• **WORK ORDER**:
Transcribe exactly the lines that begin the material and continue through the line containing "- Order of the". Leave out whatever follows.

------------------------------------

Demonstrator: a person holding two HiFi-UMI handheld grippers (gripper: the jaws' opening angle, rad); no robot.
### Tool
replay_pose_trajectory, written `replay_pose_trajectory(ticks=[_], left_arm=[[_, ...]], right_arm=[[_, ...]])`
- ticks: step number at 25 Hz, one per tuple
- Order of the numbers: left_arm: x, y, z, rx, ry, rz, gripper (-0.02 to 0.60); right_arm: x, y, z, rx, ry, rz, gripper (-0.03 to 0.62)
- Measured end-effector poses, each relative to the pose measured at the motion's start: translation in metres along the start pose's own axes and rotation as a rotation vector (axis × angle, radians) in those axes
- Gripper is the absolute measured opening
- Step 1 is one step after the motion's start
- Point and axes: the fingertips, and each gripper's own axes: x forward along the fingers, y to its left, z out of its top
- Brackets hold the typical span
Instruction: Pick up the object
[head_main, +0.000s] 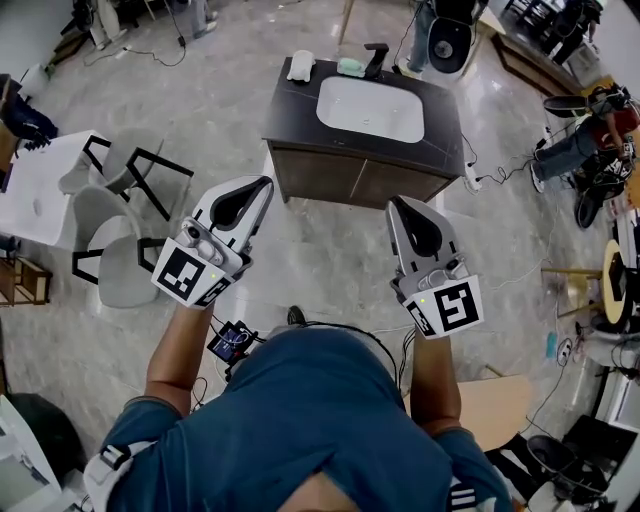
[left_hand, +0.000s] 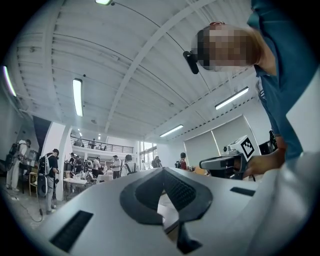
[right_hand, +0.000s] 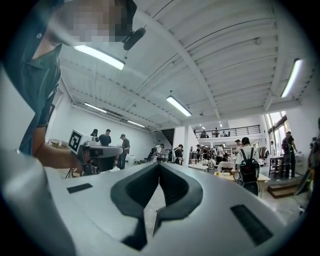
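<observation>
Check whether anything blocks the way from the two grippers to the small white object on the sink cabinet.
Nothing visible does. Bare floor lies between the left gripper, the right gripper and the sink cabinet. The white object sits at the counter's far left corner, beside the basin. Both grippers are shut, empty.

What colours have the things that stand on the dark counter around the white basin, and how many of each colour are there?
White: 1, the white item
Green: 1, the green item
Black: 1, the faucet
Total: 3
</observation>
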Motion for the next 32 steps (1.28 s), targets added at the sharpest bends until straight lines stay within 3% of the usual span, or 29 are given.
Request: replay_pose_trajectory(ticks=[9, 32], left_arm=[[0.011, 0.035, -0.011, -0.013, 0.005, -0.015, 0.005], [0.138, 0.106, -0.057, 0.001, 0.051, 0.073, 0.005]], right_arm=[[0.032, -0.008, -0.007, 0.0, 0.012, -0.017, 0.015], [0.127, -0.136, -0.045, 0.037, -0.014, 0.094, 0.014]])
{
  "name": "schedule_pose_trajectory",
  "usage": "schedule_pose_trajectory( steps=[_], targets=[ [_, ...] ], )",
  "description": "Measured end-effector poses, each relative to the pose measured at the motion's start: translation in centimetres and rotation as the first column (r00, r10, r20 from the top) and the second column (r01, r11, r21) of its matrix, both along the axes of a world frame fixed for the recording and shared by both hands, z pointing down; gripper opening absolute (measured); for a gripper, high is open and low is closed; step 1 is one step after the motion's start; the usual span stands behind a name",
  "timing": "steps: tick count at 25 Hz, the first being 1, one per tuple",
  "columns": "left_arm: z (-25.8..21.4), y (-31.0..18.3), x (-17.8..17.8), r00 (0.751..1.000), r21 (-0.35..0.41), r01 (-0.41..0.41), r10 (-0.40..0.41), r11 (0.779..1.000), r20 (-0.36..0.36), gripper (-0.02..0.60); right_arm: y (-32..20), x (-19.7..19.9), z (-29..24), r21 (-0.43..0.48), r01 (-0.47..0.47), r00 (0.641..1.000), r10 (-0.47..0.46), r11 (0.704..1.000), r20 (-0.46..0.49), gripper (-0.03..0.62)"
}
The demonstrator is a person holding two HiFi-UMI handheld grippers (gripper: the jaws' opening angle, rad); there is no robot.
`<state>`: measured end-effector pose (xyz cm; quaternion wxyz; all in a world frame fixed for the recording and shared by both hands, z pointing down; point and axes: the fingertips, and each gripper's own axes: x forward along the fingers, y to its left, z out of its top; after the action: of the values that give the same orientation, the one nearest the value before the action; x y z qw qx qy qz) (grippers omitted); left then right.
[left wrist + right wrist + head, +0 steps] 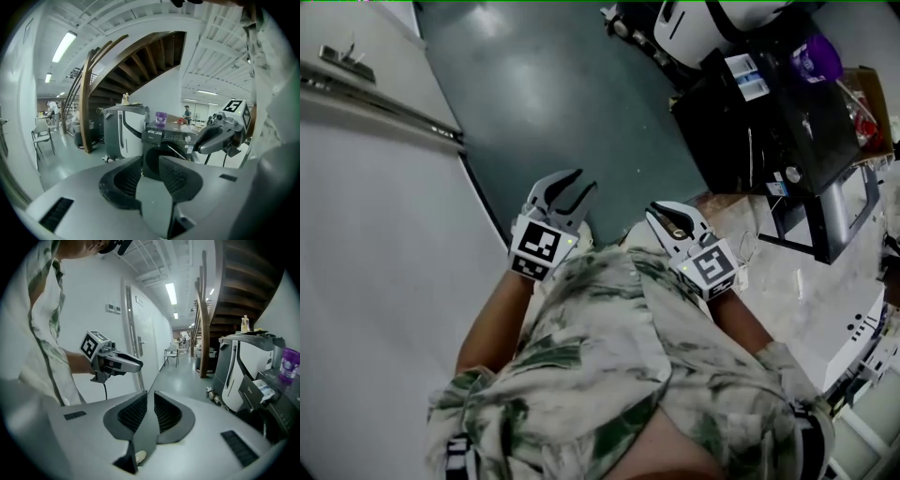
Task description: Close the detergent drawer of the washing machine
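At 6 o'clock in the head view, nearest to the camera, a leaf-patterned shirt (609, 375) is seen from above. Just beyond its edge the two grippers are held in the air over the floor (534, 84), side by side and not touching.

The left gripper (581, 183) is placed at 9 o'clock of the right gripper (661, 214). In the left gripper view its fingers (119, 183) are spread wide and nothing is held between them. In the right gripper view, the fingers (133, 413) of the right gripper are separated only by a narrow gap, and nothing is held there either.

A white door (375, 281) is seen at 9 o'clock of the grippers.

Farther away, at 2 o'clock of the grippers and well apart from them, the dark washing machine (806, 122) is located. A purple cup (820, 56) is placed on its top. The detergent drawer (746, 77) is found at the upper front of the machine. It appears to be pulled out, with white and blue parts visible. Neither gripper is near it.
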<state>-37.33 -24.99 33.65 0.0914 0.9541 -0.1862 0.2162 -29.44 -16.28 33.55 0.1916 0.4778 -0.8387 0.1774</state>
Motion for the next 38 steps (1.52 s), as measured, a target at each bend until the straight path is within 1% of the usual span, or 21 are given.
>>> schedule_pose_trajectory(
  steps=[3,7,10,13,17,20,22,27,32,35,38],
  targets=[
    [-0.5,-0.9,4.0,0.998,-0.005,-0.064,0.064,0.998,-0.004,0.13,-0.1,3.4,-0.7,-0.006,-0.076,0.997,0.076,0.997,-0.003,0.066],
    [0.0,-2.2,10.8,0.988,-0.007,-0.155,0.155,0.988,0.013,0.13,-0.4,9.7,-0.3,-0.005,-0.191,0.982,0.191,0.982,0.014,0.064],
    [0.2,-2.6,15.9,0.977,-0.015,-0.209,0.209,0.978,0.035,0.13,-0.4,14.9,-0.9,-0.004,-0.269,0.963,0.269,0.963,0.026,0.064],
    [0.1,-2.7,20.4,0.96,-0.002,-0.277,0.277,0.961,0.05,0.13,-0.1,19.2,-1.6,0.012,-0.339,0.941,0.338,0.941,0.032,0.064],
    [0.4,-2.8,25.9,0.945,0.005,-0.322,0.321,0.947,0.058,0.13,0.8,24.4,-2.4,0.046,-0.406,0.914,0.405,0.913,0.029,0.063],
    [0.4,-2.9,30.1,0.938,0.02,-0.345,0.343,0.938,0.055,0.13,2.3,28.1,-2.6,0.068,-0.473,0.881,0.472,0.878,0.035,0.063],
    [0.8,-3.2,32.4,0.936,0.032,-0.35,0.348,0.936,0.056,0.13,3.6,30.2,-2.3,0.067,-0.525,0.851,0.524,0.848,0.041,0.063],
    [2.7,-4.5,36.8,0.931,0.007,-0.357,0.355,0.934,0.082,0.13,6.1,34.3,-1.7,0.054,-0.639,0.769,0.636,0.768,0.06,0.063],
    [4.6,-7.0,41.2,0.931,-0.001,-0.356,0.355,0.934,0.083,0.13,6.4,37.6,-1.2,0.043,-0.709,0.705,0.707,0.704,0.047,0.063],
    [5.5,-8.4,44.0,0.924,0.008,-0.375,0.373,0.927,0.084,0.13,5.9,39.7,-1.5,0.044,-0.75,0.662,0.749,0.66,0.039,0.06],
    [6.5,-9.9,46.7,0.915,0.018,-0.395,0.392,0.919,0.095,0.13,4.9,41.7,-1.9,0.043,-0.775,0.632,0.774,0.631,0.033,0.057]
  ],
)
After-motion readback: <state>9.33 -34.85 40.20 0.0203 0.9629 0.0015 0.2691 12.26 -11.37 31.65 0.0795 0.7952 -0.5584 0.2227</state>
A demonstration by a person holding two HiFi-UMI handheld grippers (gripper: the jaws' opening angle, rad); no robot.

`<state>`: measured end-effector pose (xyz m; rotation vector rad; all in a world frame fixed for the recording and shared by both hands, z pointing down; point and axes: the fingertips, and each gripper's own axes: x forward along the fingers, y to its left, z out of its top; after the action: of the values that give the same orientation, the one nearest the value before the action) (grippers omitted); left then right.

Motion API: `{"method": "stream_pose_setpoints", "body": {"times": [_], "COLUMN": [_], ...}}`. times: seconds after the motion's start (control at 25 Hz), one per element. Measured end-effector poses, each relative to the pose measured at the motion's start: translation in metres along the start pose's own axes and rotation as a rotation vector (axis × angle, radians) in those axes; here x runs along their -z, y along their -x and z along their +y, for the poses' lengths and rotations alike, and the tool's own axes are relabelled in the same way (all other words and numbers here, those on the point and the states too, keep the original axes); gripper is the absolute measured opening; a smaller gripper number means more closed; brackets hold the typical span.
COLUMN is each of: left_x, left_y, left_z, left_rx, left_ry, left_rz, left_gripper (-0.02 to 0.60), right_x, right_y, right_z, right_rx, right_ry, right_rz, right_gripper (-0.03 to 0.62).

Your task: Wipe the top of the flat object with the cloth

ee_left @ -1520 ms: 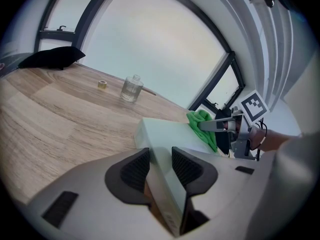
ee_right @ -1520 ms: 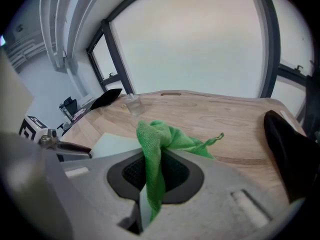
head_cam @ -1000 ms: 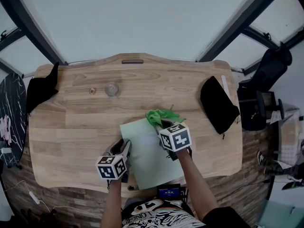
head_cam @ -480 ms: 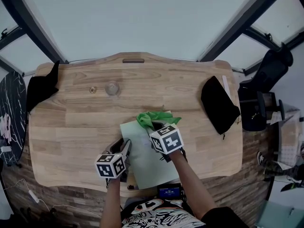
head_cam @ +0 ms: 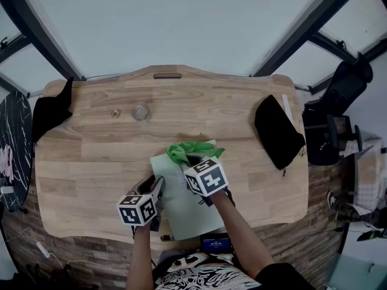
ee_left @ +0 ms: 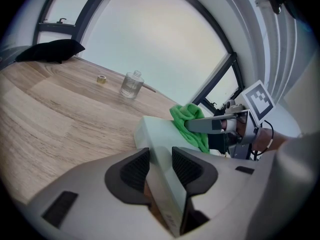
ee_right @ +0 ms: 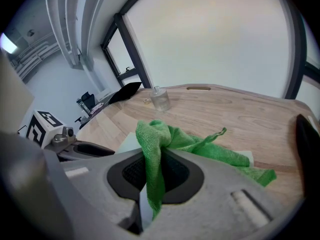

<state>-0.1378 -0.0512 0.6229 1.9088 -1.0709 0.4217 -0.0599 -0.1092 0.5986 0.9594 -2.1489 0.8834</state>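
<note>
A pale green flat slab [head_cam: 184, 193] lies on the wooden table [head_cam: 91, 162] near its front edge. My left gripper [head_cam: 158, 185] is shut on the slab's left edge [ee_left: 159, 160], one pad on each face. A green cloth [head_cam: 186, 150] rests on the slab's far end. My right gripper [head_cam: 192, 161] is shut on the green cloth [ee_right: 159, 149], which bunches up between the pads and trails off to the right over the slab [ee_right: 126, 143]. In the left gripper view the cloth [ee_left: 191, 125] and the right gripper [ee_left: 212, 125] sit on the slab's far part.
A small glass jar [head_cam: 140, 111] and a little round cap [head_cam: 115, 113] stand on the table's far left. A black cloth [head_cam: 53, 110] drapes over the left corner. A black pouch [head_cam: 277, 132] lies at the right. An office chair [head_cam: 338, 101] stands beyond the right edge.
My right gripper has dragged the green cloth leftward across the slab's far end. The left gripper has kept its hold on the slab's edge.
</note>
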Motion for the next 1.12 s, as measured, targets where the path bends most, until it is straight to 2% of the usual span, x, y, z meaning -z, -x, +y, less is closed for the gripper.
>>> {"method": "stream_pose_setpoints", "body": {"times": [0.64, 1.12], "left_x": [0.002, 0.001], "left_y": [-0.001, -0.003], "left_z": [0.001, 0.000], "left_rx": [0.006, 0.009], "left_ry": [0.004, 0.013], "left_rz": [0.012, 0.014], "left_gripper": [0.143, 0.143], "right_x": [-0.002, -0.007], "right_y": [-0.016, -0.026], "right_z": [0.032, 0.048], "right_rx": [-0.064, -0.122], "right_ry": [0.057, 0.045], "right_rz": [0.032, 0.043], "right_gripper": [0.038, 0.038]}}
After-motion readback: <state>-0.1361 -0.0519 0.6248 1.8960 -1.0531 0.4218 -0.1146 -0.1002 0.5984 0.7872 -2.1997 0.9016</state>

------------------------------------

• **TASK OUTPUT**:
Demonstrator: a person holding two HiFi-UMI handheld grippers (gripper: the jaws' opening angle, rad); no robot.
### Tool
replay_pose_trajectory, written `replay_pose_trajectory(ticks=[_], left_arm=[[_, ...]], right_arm=[[_, ...]])`
- ticks: step number at 25 Hz, one per tuple
- Order of the numbers: left_arm: x, y, z, rx, ry, rz, gripper (-0.02 to 0.60); right_arm: x, y, z, rx, ry, rz, gripper (-0.03 to 0.62)

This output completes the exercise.